En l’espèce, un tel comportement de la part de l’appelant n’est pas caractérisé ni en première instance ni en appel. De plus, les intimés ne justifient pas du préjudice moral qu’ils invoquent. Leur demande de dommages et intérêts pour préjudice moral doit donc être rejetée, le jugement étant infirmé tant s’agissant de la somme allouée au titre d’un préjudice moral que d’une amende civile.

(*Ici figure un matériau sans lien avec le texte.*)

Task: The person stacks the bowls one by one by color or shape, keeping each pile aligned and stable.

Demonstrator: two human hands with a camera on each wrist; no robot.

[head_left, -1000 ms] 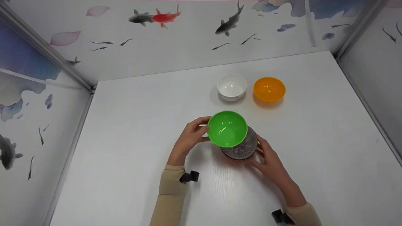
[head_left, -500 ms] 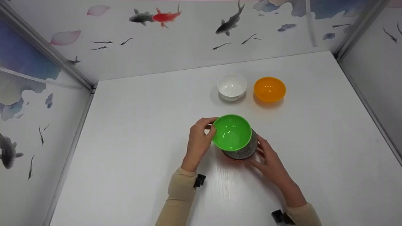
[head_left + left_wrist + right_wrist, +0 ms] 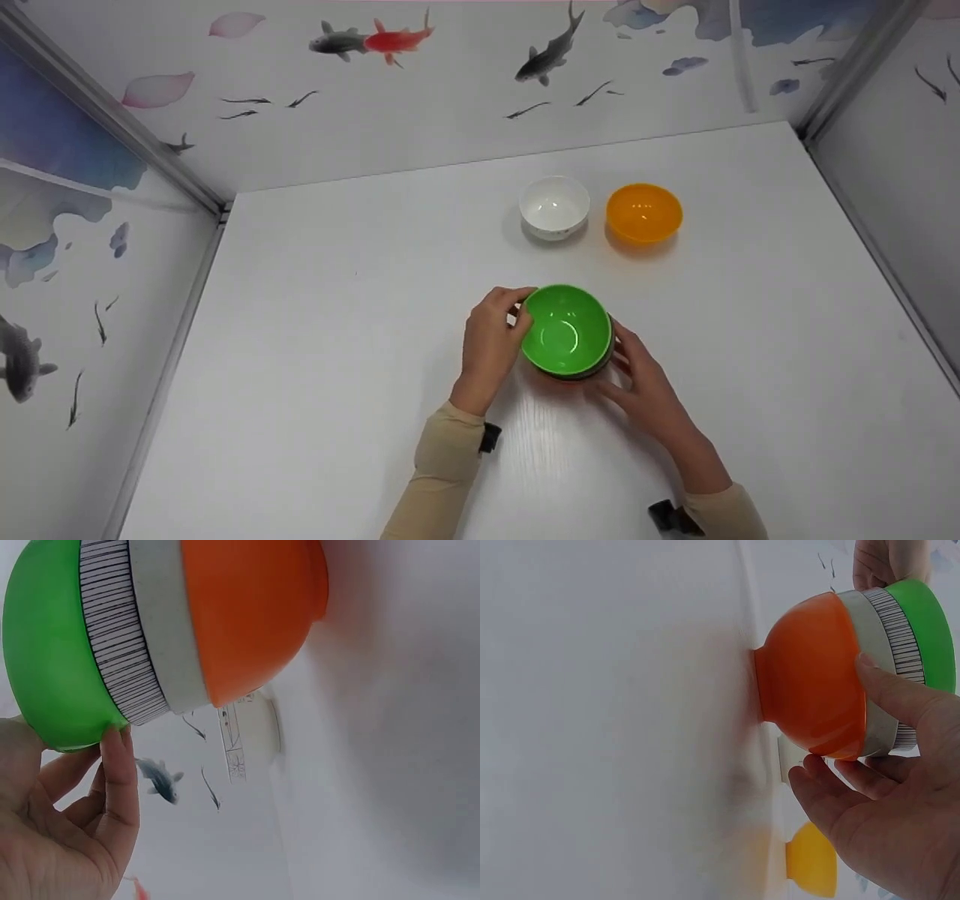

— Sur les frais de procédure et les dépens
M. [E] [I], qui succombe principalement en son recours, doit être condamné aux dépens d’appel lesquels pourront être recouvrés selon les modalités prévues par l’article 699 du code de procédure civile. Il versera en outre une indemnité de procédure selon les modalités fixées au dispositif de la présente décision, le jugement étant confirmé s’agissant des dépens de première instance et des sommes allouées au titre de l’article 700 du code de procédure civile.
PAR CES MOTIFS,
La cour statuant par arrêt contradictoire, dans les limites de sa saisine,
Déclare M. [E] [I] irrecevable en ses demandes de réformation de l’ordonnance d’incident du 14 janvier 2025 ;
Déclare les demandes de M. [I] dirigées contre Me [W] [J]-[M] irrecevables ;
Confirme le jugement en ce qu’il a reçu Me [C] ès qualités de mandataire de l’indivision successorale en son intervention volontaire et s’agissant des dépens et des sommes allouées au titre de l’article 700 du code de procédure civile ;
Infirme le jugement en ses autres dispositions soumises à la cour ;
Statuant à nouveau des chefs infirmés ;
Déclare M. [E] [I], agissant en son nom personnel, recevable en ses demandes dirigées à l’encontre de M. [J] et la SCP [J] et [J]-[M] ;
Déboute M. [E] [I] de toutes ses prétentions ;
Déboute M. [J] et la SCP [J] et [J]-[M] de leur demande de dommages et intérêts pour préjudice moral ;
Dit n’y avoir lieu au prononcé d’une amende civile ;
Condamne M. [E] [I] aux dépens d’appel sous le bénéfice des dispositions prévues par l’article 699 du code de procédure civile ;
Condamne M. [E] [I] à payer à M. [J] et la SCP [J] et [J]-[M] la somme totale de 6 000 euros au titre de l’article 700 du code de procédure civile ;
Condamne M. [E] [I] à payer à Me [C] ès qualités de mandataire successoral de la succession de [F] [I] épouse [H] la somme de 2 000 euros au titre de l’article 700 du code de procédure civile.